5. To complete the old Passover, the lamb must be eaten; to complete the new Passover, the Lamb of God must be eaten-
In the Old Passover, the people were instructed by God through Moses: “They shall eat the lamb that same night; they shall eat it roasted over the fire with unleavened bread and bitter herbs” (Exodus 12:8). To be saved, the lamb must be sacrificed, the blood must be sprinkled and the meat of the lamb must be eaten. They didn’t eat a symbolic lamb but a real lamb. It was only then that the Passover is complete; it was only then that the protection of God covered the people.
In the New Passover, Jesus offered Himself as the Lamb of God and the Bread of Life—not symbolically but as real food. “So Jesus said to them, “Very truly, I tell you, unless you eat the flesh of the Son of Man and drink his blood, you have no life in you. Those who eat my flesh and drink my blood have eternal life, and I will raise them up on the last day” (John 6:53-54). The promise of salvation only comes upon eating the Body and Blood of Christ in the Holy Eucharist. These words were very controversial among the Jews. “The Jews then disputed among themselves, saying, “How can this man give us his flesh to eat?” (John 6:52). “Because of this many of his disciples turned back and no longer went about with him” (John 6:66). They may have misunderstood it as cannibalism (eating of the flesh of the dead), which is wrong!
In the Holy Eucharist, we are eating the Living and Resurrected Body of our Lord and Savior Jesus Christ. Remember, Jesus’ Resurrected Body was able to get inside the locked room where the disciples were hiding. “When it was evening on that day, the first day of the week, and the doors of the house where the disciples had met were locked for fear of the Jews, Jesus came and stood among them and said, “Peace be with you” (John 20:19). Surely, Jesus can also come as Himself in the form of bread and wine, which He accomplishes in every altar every day through the indwelling presence of the Holy Spirit. With Jesus’ real presence within our very own body, how can sin prevail?

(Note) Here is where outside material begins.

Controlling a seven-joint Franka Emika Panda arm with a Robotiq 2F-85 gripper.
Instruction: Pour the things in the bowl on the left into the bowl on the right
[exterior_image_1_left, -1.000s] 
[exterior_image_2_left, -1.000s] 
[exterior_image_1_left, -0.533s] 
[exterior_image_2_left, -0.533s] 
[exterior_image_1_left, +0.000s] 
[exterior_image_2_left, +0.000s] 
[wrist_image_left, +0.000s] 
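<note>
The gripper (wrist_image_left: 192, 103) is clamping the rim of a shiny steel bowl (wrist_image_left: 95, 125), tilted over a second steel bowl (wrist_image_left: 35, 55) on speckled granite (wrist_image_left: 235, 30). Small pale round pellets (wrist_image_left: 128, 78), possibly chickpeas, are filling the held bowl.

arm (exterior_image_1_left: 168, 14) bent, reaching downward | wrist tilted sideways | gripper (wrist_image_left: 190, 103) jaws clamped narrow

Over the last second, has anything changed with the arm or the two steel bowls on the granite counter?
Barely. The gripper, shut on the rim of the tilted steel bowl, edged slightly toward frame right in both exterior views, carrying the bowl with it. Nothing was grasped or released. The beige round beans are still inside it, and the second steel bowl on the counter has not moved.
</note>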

God’s greatest work of salvation is happening always in the Holy Eucharist. If we are already participating in it, then we can say we are “on our way” to being saved. In the Holy Eucharist, we are given Jesus Christ himself in bread and wine as the “foretaste” of eternity. So, when Jesus said, “Do this in remembrance of Me,” we are being invited to keep the Lord’s Passover daily, without fail. It is we who need to be saved—not God. It is our duty, therefore, to respond to God’s message of salvation. It’s a message being echoed by the Church and presented at the altar of the Lord’s Passover, where our little piece of heaven awaits us.